Hope everyone had a great Thanksgiving holiday, and I'm sure we're all buckling down for the typical end-of-year madness. This week: continuous integration with Salesforce, use cases for Docker, lean development with DevOps, and full stack deployment.
Zone Leader John Vester has been interested for a while on how to introduce DevOps methodologies and integrate CD and CI tools with Salesforce, and for the next few weeks he'll be writing about his experiences and how you can do the same. John has already published a followup to this article here. The first article in this series looks at what makes Salesforce unique from an architecture perspective, the challenges developers face in working with it, and how to use Atlassian tools for a CI pipeline that includes Salesforce.
There's been a lot of excitement and skepticism around Docker as so many open source and enterprise projects attempt to harness the benefits of containerization. It's a tough space to navigate and get started in.

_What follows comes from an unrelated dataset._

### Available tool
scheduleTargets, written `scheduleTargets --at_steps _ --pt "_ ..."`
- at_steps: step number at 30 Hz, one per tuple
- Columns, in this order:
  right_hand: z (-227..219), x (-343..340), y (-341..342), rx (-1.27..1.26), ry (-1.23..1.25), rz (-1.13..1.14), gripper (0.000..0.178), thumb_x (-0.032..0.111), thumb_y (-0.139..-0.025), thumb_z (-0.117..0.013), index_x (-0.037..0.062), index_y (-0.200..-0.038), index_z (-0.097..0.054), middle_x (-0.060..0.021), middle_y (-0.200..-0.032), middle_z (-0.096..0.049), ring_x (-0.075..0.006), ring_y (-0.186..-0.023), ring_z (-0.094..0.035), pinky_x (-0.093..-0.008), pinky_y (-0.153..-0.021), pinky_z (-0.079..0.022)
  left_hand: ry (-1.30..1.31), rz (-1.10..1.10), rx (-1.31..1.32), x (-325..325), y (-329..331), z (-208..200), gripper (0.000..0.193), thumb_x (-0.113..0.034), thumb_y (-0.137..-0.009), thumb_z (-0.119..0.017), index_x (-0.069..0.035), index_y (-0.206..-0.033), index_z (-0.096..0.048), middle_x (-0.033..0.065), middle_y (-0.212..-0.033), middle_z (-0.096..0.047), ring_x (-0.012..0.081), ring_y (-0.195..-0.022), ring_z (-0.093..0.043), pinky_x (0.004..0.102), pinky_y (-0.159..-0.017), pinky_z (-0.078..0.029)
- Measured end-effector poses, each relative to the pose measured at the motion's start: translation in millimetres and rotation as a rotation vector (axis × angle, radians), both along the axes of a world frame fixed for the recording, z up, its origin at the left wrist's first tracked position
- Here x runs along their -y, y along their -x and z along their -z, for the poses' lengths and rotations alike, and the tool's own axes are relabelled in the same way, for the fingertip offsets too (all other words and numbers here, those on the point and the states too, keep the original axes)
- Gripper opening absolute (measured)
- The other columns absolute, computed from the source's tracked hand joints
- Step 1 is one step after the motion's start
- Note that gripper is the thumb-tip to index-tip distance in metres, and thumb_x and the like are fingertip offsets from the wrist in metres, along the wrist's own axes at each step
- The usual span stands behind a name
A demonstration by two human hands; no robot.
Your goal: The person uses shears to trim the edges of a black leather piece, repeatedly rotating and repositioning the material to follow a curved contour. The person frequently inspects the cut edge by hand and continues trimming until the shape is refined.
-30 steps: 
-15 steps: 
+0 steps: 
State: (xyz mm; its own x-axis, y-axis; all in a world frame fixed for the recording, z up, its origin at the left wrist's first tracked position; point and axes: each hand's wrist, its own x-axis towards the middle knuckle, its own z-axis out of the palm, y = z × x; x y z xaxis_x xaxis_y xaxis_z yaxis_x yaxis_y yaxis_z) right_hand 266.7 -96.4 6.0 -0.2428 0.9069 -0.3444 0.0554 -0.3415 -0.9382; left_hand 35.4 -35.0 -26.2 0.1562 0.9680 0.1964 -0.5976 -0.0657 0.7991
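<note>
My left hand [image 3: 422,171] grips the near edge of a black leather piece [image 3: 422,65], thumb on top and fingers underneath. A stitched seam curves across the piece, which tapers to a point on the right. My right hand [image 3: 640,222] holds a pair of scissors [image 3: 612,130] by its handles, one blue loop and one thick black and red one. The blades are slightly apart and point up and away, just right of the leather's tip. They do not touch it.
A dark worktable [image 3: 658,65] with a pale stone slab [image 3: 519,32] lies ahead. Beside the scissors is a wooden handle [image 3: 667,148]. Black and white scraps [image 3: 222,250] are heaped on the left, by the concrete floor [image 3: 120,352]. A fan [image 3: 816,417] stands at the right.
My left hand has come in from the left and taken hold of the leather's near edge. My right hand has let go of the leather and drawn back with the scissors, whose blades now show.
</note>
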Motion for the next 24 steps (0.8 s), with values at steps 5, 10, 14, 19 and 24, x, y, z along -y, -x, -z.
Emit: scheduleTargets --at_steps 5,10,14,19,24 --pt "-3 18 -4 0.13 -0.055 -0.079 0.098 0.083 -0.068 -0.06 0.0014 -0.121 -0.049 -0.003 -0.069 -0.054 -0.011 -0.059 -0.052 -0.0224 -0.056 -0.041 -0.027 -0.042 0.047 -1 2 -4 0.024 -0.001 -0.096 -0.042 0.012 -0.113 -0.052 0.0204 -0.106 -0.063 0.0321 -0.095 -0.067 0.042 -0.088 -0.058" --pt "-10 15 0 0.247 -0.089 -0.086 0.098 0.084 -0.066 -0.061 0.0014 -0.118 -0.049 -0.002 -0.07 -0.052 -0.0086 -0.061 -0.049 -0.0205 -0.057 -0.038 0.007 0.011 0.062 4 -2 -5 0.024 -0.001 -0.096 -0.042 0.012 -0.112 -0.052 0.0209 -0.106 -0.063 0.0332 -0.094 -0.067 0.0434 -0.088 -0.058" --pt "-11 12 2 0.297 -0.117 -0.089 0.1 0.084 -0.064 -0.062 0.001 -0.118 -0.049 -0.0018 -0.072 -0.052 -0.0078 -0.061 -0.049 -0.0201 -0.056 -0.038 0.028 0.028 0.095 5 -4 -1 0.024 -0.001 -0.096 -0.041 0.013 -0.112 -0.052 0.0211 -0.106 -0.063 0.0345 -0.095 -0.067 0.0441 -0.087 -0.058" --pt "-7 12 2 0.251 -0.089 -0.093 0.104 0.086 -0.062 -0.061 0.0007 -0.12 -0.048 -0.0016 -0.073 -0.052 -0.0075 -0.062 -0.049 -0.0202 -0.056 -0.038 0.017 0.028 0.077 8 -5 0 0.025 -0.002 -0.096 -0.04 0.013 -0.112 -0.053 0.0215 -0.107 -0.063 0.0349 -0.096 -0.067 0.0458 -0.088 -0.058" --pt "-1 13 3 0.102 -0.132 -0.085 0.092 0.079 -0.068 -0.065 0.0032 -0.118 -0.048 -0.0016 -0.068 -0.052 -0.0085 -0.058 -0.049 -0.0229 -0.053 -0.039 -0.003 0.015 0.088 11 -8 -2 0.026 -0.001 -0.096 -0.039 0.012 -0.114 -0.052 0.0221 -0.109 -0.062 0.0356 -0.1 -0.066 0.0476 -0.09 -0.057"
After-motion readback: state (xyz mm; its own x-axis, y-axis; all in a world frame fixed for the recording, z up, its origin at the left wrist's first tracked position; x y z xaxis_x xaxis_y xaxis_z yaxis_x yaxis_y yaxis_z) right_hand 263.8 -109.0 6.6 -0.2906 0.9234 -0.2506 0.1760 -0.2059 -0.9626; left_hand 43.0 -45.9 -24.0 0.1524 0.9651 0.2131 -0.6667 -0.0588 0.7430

Here, Ajitesh has provided a great, concise list of what Docker can do to make developer lives easier for those who may not know everything about the potential benefits of using containers.
Barry is organizer for DevOps Days London next year, and I hope to hear more from him in the future! He's contributed a great article about waste that can arise from day-to-day operations, how to reduce that waste via familiar lean principles, and using metrics throughout the organization to help everyone understand the best KPIs. He also makes several references to Hoshin Kanri, which roughly means "a methodology for strategic direction setting." I found some more information on this methodology from a consulting site, which you can read here.
We know the traditional deployment process means you change to your code, commit it to source control, test it, and deploy it. We also know that we can treat infrastructure as code, thanks to tools like Chef, Puppet, and Ansible, but what about re-deploying the whole stack every time you needed to make a change to anything? Sounds weird, but Zachary Flower has some thoughts on why this approach is better for software agility, Continuous Delivery, and code quality than the traditional approach.